- _Your assignment_
Only these lines of the data below are wanted: the one with "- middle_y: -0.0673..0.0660", the one with "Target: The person", and any lines between them, each repeated exactly.

- _Data_
::::

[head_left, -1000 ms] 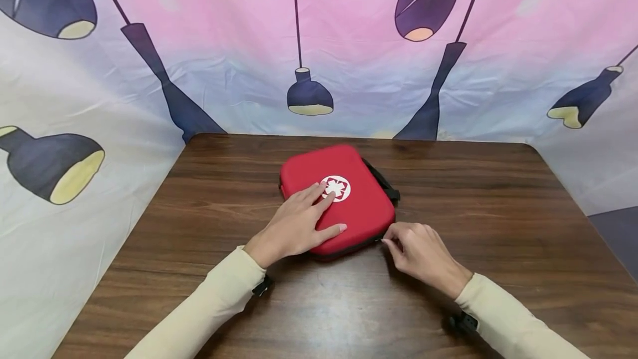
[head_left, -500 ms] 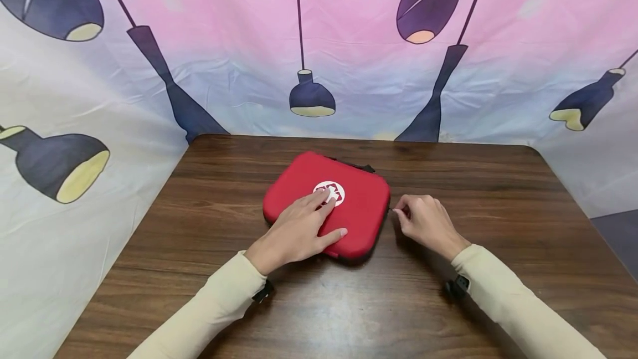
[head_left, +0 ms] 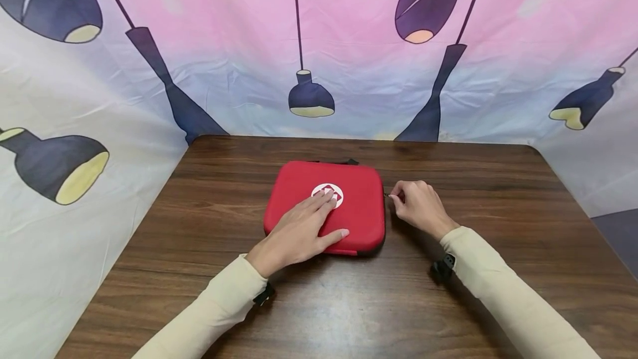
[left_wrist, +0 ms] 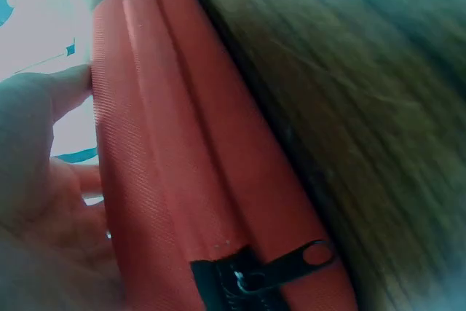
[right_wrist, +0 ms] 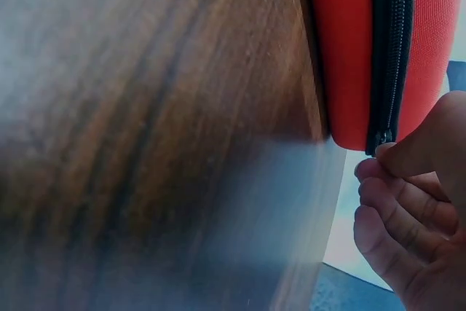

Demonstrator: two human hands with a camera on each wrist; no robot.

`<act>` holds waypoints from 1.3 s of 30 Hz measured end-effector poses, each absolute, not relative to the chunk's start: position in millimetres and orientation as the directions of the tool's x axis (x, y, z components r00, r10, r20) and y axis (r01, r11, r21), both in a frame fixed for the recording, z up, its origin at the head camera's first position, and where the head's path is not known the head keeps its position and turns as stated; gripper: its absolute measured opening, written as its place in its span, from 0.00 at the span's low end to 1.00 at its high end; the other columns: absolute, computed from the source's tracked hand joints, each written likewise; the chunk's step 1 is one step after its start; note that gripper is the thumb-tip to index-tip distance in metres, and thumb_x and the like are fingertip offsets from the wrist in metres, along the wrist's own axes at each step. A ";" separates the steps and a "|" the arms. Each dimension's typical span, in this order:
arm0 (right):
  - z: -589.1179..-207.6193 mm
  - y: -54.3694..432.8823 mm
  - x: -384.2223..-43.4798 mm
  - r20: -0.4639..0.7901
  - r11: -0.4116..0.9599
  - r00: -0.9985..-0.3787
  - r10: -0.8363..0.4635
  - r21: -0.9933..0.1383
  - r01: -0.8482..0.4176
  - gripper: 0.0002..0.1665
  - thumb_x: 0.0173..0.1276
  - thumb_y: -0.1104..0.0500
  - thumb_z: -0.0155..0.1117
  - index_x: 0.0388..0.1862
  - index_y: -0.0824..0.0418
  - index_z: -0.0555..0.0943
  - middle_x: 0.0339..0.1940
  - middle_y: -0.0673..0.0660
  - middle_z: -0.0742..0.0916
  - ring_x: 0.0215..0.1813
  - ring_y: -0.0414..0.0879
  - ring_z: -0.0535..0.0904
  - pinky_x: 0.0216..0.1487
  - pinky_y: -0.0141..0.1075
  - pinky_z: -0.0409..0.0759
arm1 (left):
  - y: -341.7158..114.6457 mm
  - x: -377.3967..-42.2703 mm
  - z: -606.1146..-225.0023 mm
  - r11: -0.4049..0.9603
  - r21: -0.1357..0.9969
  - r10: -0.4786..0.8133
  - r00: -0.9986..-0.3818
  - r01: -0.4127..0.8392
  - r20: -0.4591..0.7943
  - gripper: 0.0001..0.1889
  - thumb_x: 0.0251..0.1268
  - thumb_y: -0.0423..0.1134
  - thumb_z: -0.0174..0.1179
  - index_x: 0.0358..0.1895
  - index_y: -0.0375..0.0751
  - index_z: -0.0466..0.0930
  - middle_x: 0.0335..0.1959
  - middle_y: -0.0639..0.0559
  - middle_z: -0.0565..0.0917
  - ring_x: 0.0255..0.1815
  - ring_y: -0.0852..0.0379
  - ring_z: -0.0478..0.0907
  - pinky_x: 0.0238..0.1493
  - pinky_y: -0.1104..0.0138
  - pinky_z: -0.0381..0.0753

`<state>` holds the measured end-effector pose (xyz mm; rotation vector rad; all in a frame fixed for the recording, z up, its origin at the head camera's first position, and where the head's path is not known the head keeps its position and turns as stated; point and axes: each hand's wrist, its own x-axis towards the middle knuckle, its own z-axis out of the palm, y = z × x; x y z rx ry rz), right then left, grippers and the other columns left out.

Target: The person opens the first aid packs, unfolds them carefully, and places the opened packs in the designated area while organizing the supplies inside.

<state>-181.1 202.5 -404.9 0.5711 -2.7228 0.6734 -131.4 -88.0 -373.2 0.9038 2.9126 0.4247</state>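
we find the case (head_left: 360, 206) lying flat on the table (head_left: 329, 306), its handle (head_left: 351, 162) along the far side. we note the left hand (head_left: 295, 232) laid on top — fingers straight, thumb apart, tips across the white emblem (head_left: 339, 190). we record the right hand (head_left: 420, 207) at the case's right side — thumb and finger pinched on a zip pull (right_wrist: 383, 139). a second pull (left_wrist: 295, 267) lies against the near side

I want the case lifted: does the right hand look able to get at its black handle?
Probably yes: the handle sticks out behind the red case, and nothing visible blocks the right hand. It would first have to release the zipper pull it pinches.
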 end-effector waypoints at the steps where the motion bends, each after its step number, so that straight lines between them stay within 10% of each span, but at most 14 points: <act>1: -404.4 202.6 -180.5 0.355 0.812 -0.882 -0.311 -0.382 -0.440 0.04 0.62 0.67 0.68 0.28 0.61 0.85 0.22 0.51 0.85 0.24 0.44 0.79 0.28 0.44 0.78 | -88.0 -131.6 -373.5 0.792 0.285 0.558 -0.829 0.540 0.019 0.41 0.71 0.64 0.55 0.78 0.41 0.63 0.79 0.47 0.61 0.80 0.51 0.54 0.77 0.55 0.56; 39: -402.1 205.1 -150.5 0.363 0.789 -0.853 -0.375 -0.358 -0.500 0.05 0.59 0.67 0.72 0.28 0.59 0.85 0.19 0.46 0.82 0.22 0.38 0.73 0.24 0.37 0.74 | -83.4 -128.6 -374.3 0.797 0.281 0.548 -0.835 0.535 0.036 0.40 0.74 0.62 0.53 0.78 0.37 0.62 0.79 0.43 0.61 0.80 0.47 0.55 0.77 0.53 0.57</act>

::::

- _Task response_
  - middle_y: -0.0673..0.0660
  - middle_z: -0.0742..0.0916
  - ring_x: 0.0215..0.1813
  - ring_y: -0.0414..0.0879
  - ring_z: -0.0535..0.0904
  - pinky_x: 0.0216..0.1487
  - pinky_y: -0.0141..0.1075
  - pinky_z: -0.0409..0.0759
arm1 (left):
  - y: -341.7158..114.6457 mm
  - x: -377.3967..-42.2703 mm
  - z: -606.1146..-225.0023 mm
  - r11: -0.4049..0.9603
  - r21: -0.1357..0.9969
  - r10: -0.4786..0.8133
  - r00: -0.9986..-0.3818
  - r01: -0.4127..0.8392
  - r20: -0.4591..0.7943
  - gripper: 0.0001..0.1889
  - thumb_x: 0.0251..0.1268
  - thumb_y: -0.0423..0.1134
  - thumb_z: -0.0174..0.1179
  - index_x: 0.0358..0.1895
  - index_y: -0.0375..0.0751
  - index_z: -0.0466..0.0930
  - middle_x: 0.0335..0.1959
  - middle_y: -0.0639..0.0559
  - middle_z: -0.0565..0.0917
  - ring_x: 0.0255..0.1815
  - ring_y: -0.0852..0.0379
  - ring_z: -0.0478..0.0907
  - pinky_x: 0.0238..0.1493
  - pinky_y: -0.1104..0.0138
  - pinky_z: -0.0381..0.0753

`<state>` holds the measured end-effector pose (xyz mm; rotation vector rad; all in a frame fixed for the recording, z up, its origin at the head camera's first position, and where the head's path is not known the head keeps its position and turns as stated; point and axes: each hand's wrist, its own x-axis towards the middle knuckle, its own z-axis out of the palm, y = z × x; x y z rx ry rz), right then left, grippers and the other columns left out.

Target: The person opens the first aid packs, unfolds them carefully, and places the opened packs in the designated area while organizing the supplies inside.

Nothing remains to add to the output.